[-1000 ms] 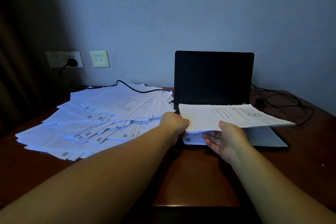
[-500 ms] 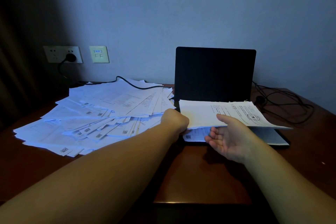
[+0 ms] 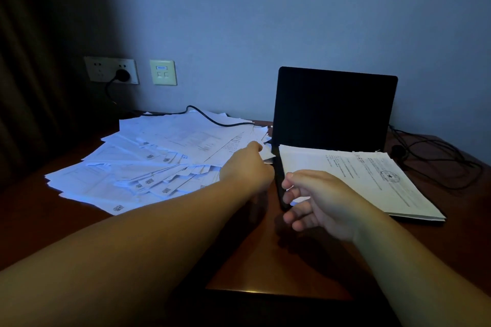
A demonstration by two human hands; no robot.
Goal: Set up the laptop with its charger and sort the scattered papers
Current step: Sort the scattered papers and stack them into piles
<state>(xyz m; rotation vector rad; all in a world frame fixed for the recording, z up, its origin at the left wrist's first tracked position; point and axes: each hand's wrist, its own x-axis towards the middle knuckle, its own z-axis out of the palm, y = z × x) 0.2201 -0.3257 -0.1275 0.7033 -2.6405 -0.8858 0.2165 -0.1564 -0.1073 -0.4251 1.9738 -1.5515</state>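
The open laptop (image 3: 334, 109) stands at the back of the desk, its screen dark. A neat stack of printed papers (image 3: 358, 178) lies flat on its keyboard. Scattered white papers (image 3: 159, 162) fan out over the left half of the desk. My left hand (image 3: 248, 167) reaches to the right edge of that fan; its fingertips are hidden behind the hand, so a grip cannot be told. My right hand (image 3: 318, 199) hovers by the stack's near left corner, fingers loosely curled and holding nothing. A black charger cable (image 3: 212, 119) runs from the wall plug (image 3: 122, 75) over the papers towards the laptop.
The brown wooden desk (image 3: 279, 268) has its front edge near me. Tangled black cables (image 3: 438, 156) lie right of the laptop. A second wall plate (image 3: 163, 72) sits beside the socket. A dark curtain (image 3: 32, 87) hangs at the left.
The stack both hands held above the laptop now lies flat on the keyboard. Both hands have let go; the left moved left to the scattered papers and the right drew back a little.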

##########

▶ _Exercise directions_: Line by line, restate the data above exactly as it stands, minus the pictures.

▶ _Result_:
[-1000 ms] 
[-500 ms] 
[+0 ms] 
A demonstration by two human hands; no robot.
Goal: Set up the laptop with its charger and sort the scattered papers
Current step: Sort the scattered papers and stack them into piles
<state>(xyz m; rotation vector rad; all in a world frame fixed for the recording, z up, its origin at the left wrist's first tracked position; point and axes: each hand's wrist, its own x-axis towards the middle knuckle, its own z-axis out of the palm, y = z × x) 0.2201 -0.3257 -0.1275 0.7033 -2.6405 -0.8858 0.2165 -0.1564 -0.1073 -0.4251 1.9738 -1.5515</state>
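The open laptop (image 3: 334, 109) stands at the back of the desk, its screen dark. A neat stack of printed papers (image 3: 358, 178) lies flat on its keyboard. Scattered white papers (image 3: 159, 162) fan out over the left half of the desk. My left hand (image 3: 248, 167) reaches to the right edge of that fan; its fingertips are hidden behind the hand, so a grip cannot be told. My right hand (image 3: 318, 199) hovers by the stack's near left corner, fingers loosely curled and holding nothing. A black charger cable (image 3: 212, 119) runs from the wall plug (image 3: 122, 75) over the papers towards the laptop.
The brown wooden desk (image 3: 279, 268) has its front edge near me. Tangled black cables (image 3: 438, 156) lie right of the laptop. A second wall plate (image 3: 163, 72) sits beside the socket. A dark curtain (image 3: 32, 87) hangs at the left.
The stack both hands held above the laptop now lies flat on the keyboard. Both hands have let go; the left moved left to the scattered papers and the right drew back a little.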

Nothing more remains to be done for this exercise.